Quatre cent soixante Casques bleus néerlandais étaient à Srebrenica en juillet 1995, mandatés pour protéger les civils. Ils ont assisté au tri des individus d’abord – femmes et enfants d’un côté –, puis au massacre de 8000 hommes de l’enclave musulmane – une «zone protégée» de l’ONU – par les forces serbo-bosniaques. «Impuissants», ont-ils déclaré.

L’association des «Mères de Srebrenica», qui représente 6000 survivants et proches de victimes, tente depuis plusieurs années d’assigner en justice les Nations unies et les Pays-Bas pour leur responsabilité dans ce que la Cour pénale internationale a qualifié de génocide. Mardi, la Cour d’appel de La Haye a cependant confirmé le statut immunitaire de l’ONU, garant de «l’exécution de ses devoirs». Le Parquet a également rappelé que «dans les conventions internationales sur la création des Nations unies, il est clairement spécifié que l’organisation ne peut pas être poursuivie devant un tribunal national d’un Etat membre». En juillet 2008, une cour néerlandaise s’était déclarée incompétente pour juger l’ONU en raison de son immunité; les Mères de Srebrenica avaient fait appel.
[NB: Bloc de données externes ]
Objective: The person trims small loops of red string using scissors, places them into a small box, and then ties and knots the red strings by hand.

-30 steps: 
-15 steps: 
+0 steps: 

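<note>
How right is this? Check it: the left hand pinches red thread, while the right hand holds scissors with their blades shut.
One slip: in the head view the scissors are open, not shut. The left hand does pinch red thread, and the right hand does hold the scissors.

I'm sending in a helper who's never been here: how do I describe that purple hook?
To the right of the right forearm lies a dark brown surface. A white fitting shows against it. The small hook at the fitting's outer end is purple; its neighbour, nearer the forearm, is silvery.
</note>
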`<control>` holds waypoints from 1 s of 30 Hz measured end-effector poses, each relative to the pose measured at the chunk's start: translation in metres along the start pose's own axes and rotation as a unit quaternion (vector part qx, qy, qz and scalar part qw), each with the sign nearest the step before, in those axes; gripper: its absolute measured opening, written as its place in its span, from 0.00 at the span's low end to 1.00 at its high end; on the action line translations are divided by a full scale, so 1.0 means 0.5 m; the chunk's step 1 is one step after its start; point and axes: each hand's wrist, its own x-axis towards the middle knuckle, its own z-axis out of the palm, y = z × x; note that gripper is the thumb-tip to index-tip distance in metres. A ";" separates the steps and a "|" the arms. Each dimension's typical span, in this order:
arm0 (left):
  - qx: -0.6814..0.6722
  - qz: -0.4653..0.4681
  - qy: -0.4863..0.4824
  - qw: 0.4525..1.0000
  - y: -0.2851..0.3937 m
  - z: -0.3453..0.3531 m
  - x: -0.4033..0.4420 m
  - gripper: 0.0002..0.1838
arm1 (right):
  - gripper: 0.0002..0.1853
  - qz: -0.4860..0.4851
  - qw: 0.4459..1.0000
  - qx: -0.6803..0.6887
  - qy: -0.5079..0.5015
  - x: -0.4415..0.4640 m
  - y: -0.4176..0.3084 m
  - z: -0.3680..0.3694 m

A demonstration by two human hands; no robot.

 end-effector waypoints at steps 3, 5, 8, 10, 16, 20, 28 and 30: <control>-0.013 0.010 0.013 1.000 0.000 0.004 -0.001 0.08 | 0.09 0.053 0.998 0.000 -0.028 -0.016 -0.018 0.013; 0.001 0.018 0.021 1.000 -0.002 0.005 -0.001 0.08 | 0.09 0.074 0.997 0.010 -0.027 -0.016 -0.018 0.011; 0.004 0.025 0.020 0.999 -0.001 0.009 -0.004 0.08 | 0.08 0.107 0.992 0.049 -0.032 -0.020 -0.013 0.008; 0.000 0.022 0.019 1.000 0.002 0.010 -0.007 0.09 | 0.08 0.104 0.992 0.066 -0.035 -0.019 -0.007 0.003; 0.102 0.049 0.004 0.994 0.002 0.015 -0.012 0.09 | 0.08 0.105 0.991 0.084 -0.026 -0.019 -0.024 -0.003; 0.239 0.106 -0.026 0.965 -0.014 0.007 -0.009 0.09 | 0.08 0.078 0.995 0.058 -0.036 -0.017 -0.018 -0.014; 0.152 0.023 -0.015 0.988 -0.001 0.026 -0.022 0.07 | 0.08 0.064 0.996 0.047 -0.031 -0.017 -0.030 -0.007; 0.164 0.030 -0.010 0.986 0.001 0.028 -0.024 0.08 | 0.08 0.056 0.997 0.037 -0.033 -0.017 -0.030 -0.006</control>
Elles annoncent aujourd’hui un pourvoi en cassation.

«Il y a une tension entre les immunités et les droits de l’homme, entre les Etats et les individus, relève Vera Gowlland, professeure honoraire à l’Institut de hautes études internationales et du développement, à Genève. Mais des avancées sont à noter: les tribunaux internationaux permettent de condamner des responsables politiques, les anciens présidents peuvent être jugés dans leur pays… Les immunités des organisations internationales ont été mises en place pour contrer la toute-puissance des Etats, aujourd’hui la situation a changé et l’humain est au centre du droit international.»

Peu d’experts, cependant, contestent le bien-fondé d’une immunité onusienne. A condition qu’elle ne soit pas absolue. «Elle est justifiée dès lors qu’elle préserve des poursuites vexatoires pour des actes légitimes ou légaux. Elle ne l’est plus si elle prémunit les Etats ou les organisations internationales de payer des réparations aux victimes de crimes de guerre», estime Christopher Keith Hall, juriste à Amnesty International. «Une certaine immunité est nécessaire dans les relations internationales afin d’éviter que le système ne dérape du fait de plaintes pour tout et n’importe quoi», abonde Philip Grant, président de l’ONG Trial (Track Impunity Always). Un rapporteur spécial des Nations unies, ainsi, avait été condamné en Malaisie pour avoir critiqué les autorités. La Cour internationale de justice a ensuite cassé ce jugement, au nom de l’immunité.

«Il faudrait trouver un équilibre garantissant un minimum de bon fonctionnement des organisations internationales sans renoncer à leur responsabilité, poursuit l’avocat. On a trop longtemps vécu dans un système où des Casques bleus pouvaient violer des filles et être ensuite simplement renvoyés à la maison. Mais comment laisser de côté les cas absurdes ou bénins tout en agissant pour les délits les plus graves? Où placer la limite?»

Techniquement, aucune cour n’est compétente pour juger les Nations unies. Des actions ont déjà été intentées contre les Etats membres afin de contourner le problème, mais elles n’ont pas abouti. Reste la possibilité de lever les immunités individuelles, aux mains du secrétaire général, ou du Conseil de sécurité si c’est le secrétaire général qui est en cause. «On préfère souvent prier les coupables de quitter leur poste plutôt que de les juger dans le cadre de leur travail», déplore Philip Grant. «Des commissions internes aux Nations unies traitent les plaintes des particuliers. Des millions de dédommagement sont versés chaque année, pour des affaires très diverses», rappelle de son côté Andrew Clapham, spécialiste du droit international. Les Mères de Srebrenica réclamaient aussi des dommages et intérêts.